**Task prompt**
Please give an exact transcription of the lines below, from the one that contains "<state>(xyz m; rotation" to the very last, with no other lines.

◇ ◇ ◇ ◇ ◇ ◇ ◇

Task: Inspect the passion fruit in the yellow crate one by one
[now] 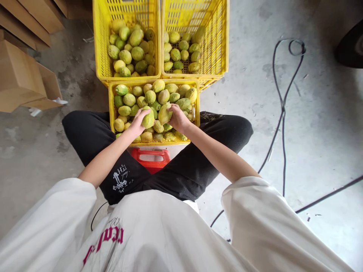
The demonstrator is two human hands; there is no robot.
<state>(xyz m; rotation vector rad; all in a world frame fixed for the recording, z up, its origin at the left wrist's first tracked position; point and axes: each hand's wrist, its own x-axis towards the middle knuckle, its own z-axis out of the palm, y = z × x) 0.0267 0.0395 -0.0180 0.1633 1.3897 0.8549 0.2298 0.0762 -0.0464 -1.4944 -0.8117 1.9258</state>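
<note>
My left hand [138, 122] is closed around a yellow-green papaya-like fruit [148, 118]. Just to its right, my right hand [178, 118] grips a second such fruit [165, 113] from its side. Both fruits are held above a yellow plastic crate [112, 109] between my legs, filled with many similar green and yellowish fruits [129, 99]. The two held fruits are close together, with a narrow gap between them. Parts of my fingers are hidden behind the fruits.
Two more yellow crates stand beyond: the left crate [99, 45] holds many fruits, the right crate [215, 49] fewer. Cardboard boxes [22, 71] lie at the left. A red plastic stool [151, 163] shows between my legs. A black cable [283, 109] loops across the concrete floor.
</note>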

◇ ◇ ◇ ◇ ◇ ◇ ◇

**Answer for the task**
<state>(xyz m; rotation vector rad; all in a world frame fixed for the recording, z up, its origin at the left wrist's first tracked position; point and axes: each hand's wrist, its own x-axis towards the middle knuckle, its own z-axis out of the palm, y = z × x) 0.0267 0.0395 -0.0180 0.1633 1.3897 0.8549 0.2298 0.0762 -0.0464 -1.4944 -0.8117 1.9258</state>
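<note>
My left hand [138, 122] is closed around a yellow-green papaya-like fruit [148, 118]. Just to its right, my right hand [178, 118] grips a second such fruit [165, 113] from its side. Both fruits are held above a yellow plastic crate [112, 109] between my legs, filled with many similar green and yellowish fruits [129, 99]. The two held fruits are close together, with a narrow gap between them. Parts of my fingers are hidden behind the fruits.
Two more yellow crates stand beyond: the left crate [99, 45] holds many fruits, the right crate [215, 49] fewer. Cardboard boxes [22, 71] lie at the left. A red plastic stool [151, 163] shows between my legs. A black cable [283, 109] loops across the concrete floor.
</note>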

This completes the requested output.